Mas sinaliza que a venda de veículos híbridos e elétricos pode ser maior que a de veículos a combustão até 2030. E até 90% deles em 2040. E a importância de se elevar o teor dos combustíveis. É aí que “a porca torce o rabo”.

Distorções técnicas

Da previsão de descarbonização escapam alguns detalhes técnicos e os números podem não refletir um quadro preciso do futuro do nosso mercado. Quais?

- a afirmação de que, até 2030, a venda de carros híbridos ou elétricos poderá superar a de veículos com motores a combustão é apenas parcialmente correta. Na verdade, os veículos elétricos e híbridos plug-in contribuem significativamente para a redução de emissões. Mas o ”Full-Hybrid” ou híbrido pleno (não plug-in) reduz o consumo de combustível em percentuais apenas razoáveis, contribuindo discretamente para a descarbonização.

Maior distorção ainda está no “híbrido-leve”: a rigor, funciona somente com o motor a combustão pois o elétrico (de baixa potência) entra apenas como coparticipante de forma discreta. Também chamado de “Mild-Hybrid”, é mais uma resposta das fábricas às exigências de descarbonização que solução do problema. E deveria ser classificado pelo BCG como automóvel com motor a combustão. Já o PHEV (hibrido plug-in), ao contrário, pode rodar grandes quilometragens (às vezes dias ou semanas) apenas com a energia das baterias.

- outra questão não levada em conta no estudo da Anfavea são os problemas causados pelo aumento da participação do biocombustível na gasolina e no diesel. O Projeto de Lei “Combustiveis do Futuro”, já praticamente aprovado pelo Congresso, sugere o aumento dos percentuais de etanol na gasolina e biodiesel no diesel. Mas nenhuma legislação é capaz de resolver a dificuldade técnica e os problemas que poderão prejudicar o funcionamento dos motores.

No caso do etanol, ao contrário dos flex, carros a gasolina não foram projetados para receber 35% de etanol na mistura. São aqueles produzidos antes de 2003 (início da tecnologia flex) ou os importados de qualquer época.

No caso dos motores a diesel, a elevação do teor de biodiesel dos atuais 14% (B14) para 20% em 2030 (B20), pode provocar entupimento e travamento de motores de ônibus, caminhões, jipes e máquinas agrícolas. Segundo os frotistas, quase uma catástrofe. Pois o biodiesel absorve umidade provocando borra no fundo do tanque. Existem soluções para o problema, mas de custo elevado. O HVO (Hydrotreated Vegetal Oil) ou “Diesel Verde”, por exemplo, tem exatamente a mesma molécula do diesel, mas custa cerca do dobro.

No frigir dos ovos, o estudo desenvolvido pela Anfavea é pertinente, adequado e oportuno.

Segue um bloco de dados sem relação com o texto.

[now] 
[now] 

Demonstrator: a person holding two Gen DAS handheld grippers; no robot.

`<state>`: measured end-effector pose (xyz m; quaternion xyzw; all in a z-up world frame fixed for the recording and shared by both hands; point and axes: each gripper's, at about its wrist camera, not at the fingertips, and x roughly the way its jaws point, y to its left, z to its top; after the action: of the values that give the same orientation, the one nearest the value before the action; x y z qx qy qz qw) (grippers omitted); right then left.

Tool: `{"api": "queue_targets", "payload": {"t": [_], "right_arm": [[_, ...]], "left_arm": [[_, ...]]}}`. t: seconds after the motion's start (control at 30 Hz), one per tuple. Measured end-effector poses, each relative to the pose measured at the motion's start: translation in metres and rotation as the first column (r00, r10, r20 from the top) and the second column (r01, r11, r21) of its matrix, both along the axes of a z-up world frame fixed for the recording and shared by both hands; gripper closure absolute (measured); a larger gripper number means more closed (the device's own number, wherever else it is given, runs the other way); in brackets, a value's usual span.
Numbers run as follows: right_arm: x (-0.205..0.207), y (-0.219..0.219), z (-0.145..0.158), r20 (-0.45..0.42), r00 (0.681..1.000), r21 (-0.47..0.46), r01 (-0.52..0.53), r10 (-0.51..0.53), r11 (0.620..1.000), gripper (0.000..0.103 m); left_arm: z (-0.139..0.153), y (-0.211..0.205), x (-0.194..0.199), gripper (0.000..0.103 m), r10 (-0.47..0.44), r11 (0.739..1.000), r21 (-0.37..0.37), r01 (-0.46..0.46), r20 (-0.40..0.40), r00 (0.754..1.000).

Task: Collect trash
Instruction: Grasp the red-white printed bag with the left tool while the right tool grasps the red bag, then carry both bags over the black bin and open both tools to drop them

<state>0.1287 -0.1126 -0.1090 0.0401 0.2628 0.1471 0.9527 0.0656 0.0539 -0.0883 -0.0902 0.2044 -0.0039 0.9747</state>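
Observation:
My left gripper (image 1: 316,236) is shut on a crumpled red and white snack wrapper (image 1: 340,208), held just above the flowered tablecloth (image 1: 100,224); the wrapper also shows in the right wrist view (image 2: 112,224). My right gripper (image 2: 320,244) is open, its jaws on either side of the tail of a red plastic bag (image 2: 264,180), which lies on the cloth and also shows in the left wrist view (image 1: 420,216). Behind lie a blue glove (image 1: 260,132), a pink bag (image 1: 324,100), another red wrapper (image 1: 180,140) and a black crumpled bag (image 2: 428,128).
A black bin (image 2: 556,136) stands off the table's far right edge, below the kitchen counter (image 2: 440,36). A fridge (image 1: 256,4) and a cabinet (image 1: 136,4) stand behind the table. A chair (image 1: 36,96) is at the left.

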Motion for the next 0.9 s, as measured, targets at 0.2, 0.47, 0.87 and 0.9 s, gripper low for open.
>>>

Mas algumas questões de ordem técnica precisam ser solucionadas, pois há que se ter maior rigor na classificação dos automóveis elétricos e híbridos e no aumento da utilização do biocombustível.

No caso do biodiesel, a própria Anfavea se manifestou oficialmente contra o aumento de seu teor no diesel. Em 2021, ela publicou um manifesto em conjunto com outras entidades do setor afirmando que a elevação do teor de biodiesel deveria ser precedida de uma “análise ampla e criteriosa, que garanta a viabilidade técnica e a segurança para seus produtores e usuários”.